Exercise goal:
The records that follow must be printed exactly as they are.

**** Records shown ****

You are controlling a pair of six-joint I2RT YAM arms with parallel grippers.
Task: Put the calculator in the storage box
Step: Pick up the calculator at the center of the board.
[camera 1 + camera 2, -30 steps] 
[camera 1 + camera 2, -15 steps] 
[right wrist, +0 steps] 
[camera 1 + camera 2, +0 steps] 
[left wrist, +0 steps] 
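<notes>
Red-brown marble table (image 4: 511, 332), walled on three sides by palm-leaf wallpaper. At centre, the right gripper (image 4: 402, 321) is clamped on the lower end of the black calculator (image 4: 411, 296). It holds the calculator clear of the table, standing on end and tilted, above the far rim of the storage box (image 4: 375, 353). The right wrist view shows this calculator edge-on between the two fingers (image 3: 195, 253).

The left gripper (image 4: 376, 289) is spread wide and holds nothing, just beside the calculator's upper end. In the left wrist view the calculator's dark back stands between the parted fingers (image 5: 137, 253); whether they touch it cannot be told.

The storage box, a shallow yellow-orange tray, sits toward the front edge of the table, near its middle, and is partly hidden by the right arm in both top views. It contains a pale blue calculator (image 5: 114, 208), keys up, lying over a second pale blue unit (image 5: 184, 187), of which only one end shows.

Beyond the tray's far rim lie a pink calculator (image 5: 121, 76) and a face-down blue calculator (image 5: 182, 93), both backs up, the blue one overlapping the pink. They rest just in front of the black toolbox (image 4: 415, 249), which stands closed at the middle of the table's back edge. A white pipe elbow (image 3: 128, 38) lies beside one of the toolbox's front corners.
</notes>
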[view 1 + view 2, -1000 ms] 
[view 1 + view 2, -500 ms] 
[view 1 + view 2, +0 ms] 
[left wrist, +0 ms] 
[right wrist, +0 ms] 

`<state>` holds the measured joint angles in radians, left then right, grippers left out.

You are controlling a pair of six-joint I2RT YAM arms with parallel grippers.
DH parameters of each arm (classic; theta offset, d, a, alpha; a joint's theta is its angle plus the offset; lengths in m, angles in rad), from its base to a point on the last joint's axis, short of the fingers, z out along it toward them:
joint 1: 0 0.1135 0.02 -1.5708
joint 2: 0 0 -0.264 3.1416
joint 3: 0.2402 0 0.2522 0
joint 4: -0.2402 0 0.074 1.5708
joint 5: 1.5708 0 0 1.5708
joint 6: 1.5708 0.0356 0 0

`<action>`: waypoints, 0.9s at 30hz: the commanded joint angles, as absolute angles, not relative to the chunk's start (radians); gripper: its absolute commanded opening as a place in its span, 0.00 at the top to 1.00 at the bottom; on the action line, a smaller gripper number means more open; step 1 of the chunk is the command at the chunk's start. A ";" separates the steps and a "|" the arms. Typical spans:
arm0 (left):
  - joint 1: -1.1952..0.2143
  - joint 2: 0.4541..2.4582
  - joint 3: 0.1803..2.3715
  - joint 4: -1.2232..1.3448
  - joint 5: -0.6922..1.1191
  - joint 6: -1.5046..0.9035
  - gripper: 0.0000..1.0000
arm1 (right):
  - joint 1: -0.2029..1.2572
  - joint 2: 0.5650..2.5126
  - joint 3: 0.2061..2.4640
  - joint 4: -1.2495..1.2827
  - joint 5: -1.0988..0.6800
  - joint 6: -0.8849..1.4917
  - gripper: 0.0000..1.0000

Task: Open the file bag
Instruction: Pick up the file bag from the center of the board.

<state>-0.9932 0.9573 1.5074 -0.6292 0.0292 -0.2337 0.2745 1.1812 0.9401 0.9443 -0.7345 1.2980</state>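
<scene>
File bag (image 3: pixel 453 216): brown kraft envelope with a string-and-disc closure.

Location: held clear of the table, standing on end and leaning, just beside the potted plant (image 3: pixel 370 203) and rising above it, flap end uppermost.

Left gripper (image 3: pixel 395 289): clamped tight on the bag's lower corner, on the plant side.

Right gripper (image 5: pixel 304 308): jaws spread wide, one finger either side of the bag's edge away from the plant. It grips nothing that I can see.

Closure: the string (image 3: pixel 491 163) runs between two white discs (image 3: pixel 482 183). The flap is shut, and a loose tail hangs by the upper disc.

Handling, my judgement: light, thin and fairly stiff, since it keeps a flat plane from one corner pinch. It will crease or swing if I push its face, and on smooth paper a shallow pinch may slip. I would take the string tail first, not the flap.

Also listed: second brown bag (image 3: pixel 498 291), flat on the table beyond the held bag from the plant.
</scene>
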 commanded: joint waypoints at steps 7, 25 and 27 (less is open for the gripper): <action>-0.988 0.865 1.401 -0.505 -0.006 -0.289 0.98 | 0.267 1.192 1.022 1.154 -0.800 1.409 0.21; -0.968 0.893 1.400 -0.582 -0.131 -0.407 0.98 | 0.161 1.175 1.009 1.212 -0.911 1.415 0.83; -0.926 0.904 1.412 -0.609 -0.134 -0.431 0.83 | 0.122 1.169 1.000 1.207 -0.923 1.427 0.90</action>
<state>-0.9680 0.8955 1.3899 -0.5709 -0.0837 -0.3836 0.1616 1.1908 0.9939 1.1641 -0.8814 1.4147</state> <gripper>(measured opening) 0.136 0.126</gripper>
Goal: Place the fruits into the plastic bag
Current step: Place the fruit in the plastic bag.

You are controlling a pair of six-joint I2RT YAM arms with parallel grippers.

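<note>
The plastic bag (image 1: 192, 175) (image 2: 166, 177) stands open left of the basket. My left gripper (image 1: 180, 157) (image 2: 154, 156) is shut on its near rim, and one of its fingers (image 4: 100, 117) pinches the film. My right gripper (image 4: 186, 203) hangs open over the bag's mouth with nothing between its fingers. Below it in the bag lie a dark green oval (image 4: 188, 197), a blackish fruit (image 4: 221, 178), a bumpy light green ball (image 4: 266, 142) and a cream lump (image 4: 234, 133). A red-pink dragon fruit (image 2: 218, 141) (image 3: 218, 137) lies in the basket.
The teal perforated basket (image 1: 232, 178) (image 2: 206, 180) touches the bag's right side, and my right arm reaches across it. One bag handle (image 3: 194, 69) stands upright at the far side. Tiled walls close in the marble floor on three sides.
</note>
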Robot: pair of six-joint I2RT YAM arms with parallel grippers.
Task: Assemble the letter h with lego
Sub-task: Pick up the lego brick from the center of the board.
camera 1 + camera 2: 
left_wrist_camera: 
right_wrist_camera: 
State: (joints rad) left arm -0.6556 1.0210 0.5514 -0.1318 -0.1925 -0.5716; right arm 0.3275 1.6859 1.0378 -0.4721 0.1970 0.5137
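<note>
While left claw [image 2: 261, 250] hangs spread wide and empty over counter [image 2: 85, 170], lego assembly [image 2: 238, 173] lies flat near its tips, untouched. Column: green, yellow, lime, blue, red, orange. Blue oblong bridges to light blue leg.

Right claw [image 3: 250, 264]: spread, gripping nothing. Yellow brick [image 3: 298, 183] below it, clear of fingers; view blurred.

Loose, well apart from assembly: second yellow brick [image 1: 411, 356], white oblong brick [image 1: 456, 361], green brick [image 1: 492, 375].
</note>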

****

Answer space:
You are controlling a pair of six-joint I2RT YAM arms with parallel grippers.
Task: Put the calculator in the storage box
Step: Pick up the calculator at the center of the board.
[camera 1 + camera 2, -30 steps] 
[camera 1 + camera 2, -15 steps] 
[right wrist, +0 steps] 
[camera 1 + camera 2, +0 steps] 
[left wrist, +0 steps] 
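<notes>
Red-brown marble table (image 4: 511, 332), walled on three sides by palm-leaf wallpaper. At centre, the right gripper (image 4: 402, 321) is clamped on the lower end of the black calculator (image 4: 411, 296). It holds the calculator clear of the table, standing on end and tilted, above the far rim of the storage box (image 4: 375, 353). The right wrist view shows this calculator edge-on between the two fingers (image 3: 195, 253).

The left gripper (image 4: 376, 289) is spread wide and holds nothing, just beside the calculator's upper end. In the left wrist view the calculator's dark back stands between the parted fingers (image 5: 137, 253); whether they touch it cannot be told.

The storage box, a shallow yellow-orange tray, sits toward the front edge of the table, near its middle, and is partly hidden by the right arm in both top views. It contains a pale blue calculator (image 5: 114, 208), keys up, lying over a second pale blue unit (image 5: 184, 187), of which only one end shows.

Beyond the tray's far rim lie a pink calculator (image 5: 121, 76) and a face-down blue calculator (image 5: 182, 93), both backs up, the blue one overlapping the pink. They rest just in front of the black toolbox (image 4: 415, 249), which stands closed at the middle of the table's back edge. A white pipe elbow (image 3: 128, 38) lies beside one of the toolbox's front corners.
</notes>
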[view 1 + view 2, -1000 ms] 
[view 1 + view 2, -500 ms] 
[view 1 + view 2, +0 ms] 
[left wrist, +0 ms] 
[right wrist, +0 ms] 

`<state>` holds the measured joint angles in radians, left then right, grippers left out.

You are controlling a pair of six-joint I2RT YAM arms with parallel grippers.
DH parameters of each arm (classic; theta offset, d, a, alpha; a joint's theta is its angle plus the offset; lengths in m, angles in rad), from its base to a point on the last joint's axis, short of the fingers, z out along it toward them:
joint 1: 0 0.1135 0.02 -1.5708
joint 2: 0 0 -0.264 3.1416
joint 3: 0.2402 0 0.2522 0
joint 4: -0.2402 0 0.074 1.5708
joint 5: 1.5708 0 0 1.5708
joint 6: 1.5708 0.0356 0 0

`<action>`: waypoints, 0.9s at 30hz: the commanded joint angles, as absolute angles, not relative to the chunk's start (radians); gripper: its absolute commanded opening as a place in its span, 0.00 at the top to 1.00 at the bottom; on the action line, a smaller gripper number means more open; step 1 of the chunk is the command at the chunk's start. A ";" separates the steps and a "|" the arms. Typical spans:
arm0 (left):
  - joint 1: -1.1952..0.2143
  - joint 2: 0.4541..2.4582
  - joint 3: 0.1803..2.3715
  - joint 4: -1.2232..1.3448
  - joint 5: -0.6922..1.1191
  - joint 6: -1.5046..0.9035
  - gripper: 0.0000..1.0000
arm1 (right):
  - joint 1: -0.2029..1.2572
  - joint 2: 0.5650..2.5126
  - joint 3: 0.2061..2.4640
  - joint 4: -1.2495..1.2827
  - joint 5: -1.0988..0.6800
  - joint 6: -0.8849..1.4917
  - gripper: 0.0000..1.0000

Task: Open the file bag
Instruction: Pick up the file bag from the center of the board.

<state>-0.9932 0.9573 1.5074 -0.6292 0.0292 -0.2337 0.2745 1.1812 0.9401 0.9443 -0.7345 1.2980</state>
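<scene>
File bag (image 3: pixel 453 216): brown kraft envelope with a string-and-disc closure.

Location: held clear of the table, standing on end and leaning, just beside the potted plant (image 3: pixel 370 203) and rising above it, flap end uppermost.

Left gripper (image 3: pixel 395 289): clamped tight on the bag's lower corner, on the plant side.

Right gripper (image 5: pixel 304 308): jaws spread wide, one finger either side of the bag's edge away from the plant. It grips nothing that I can see.

Closure: the string (image 3: pixel 491 163) runs between two white discs (image 3: pixel 482 183). The flap is shut, and a loose tail hangs by the upper disc.

Handling, my judgement: light, thin and fairly stiff, since it keeps a flat plane from one corner pinch. It will crease or swing if I push its face, and on smooth paper a shallow pinch may slip. I would take the string tail first, not the flap.

Also listed: second brown bag (image 3: pixel 498 291), flat on the table beyond the held bag from the plant.
</scene>
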 commanded: joint waypoints at steps 7, 25 and 27 (less is open for the gripper): <action>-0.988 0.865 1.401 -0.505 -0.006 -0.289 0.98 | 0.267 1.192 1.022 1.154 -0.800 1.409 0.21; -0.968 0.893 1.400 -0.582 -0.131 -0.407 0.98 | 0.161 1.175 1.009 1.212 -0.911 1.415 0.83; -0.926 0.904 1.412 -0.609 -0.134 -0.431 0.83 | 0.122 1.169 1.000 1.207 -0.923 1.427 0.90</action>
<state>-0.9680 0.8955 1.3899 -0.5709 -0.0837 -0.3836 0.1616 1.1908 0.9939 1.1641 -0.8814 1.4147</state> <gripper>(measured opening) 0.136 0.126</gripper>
Goal: Place the fruits into the plastic bag
Current step: Place the fruit in the plastic bag.

You are controlling a pair of six-joint I2RT YAM arms with parallel grippers.

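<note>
The plastic bag (image 1: 192, 175) (image 2: 166, 177) stands open left of the basket. My left gripper (image 1: 180, 157) (image 2: 154, 156) is shut on its near rim, and one of its fingers (image 4: 100, 117) pinches the film. My right gripper (image 4: 186, 203) hangs open over the bag's mouth with nothing between its fingers. Below it in the bag lie a dark green oval (image 4: 188, 197), a blackish fruit (image 4: 221, 178), a bumpy light green ball (image 4: 266, 142) and a cream lump (image 4: 234, 133). A red-pink dragon fruit (image 2: 218, 141) (image 3: 218, 137) lies in the basket.
The teal perforated basket (image 1: 232, 178) (image 2: 206, 180) touches the bag's right side, and my right arm reaches across it. One bag handle (image 3: 194, 69) stands upright at the far side. Tiled walls close in the marble floor on three sides.
</note>
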Robot: pair of six-joint I2RT YAM arms with parallel grippers.
Task: Assemble the letter h with lego
Sub-task: Pick up the lego brick from the center of the board.
camera 1 + camera 2: 
left_wrist_camera: 
right_wrist_camera: 
State: (joints rad) left arm -0.6556 1.0210 0.5514 -0.1318 -0.1925 -0.5716; right arm 0.3275 1.6859 1.0378 -0.4721 0.1970 0.5137
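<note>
While left claw [image 2: 261, 250] hangs spread wide and empty over counter [image 2: 85, 170], lego assembly [image 2: 238, 173] lies flat near its tips, untouched. Column: green, yellow, lime, blue, red, orange. Blue oblong bridges to light blue leg.

Right claw [image 3: 250, 264]: spread, gripping nothing. Yellow brick [image 3: 298, 183] below it, clear of fingers; view blurred.

Loose, well apart from assembly: second yellow brick [image 1: 411, 356], white oblong brick [image 1: 456, 361], green brick [image 1: 492, 375].
</note>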

Nothing more belongs to this exercise.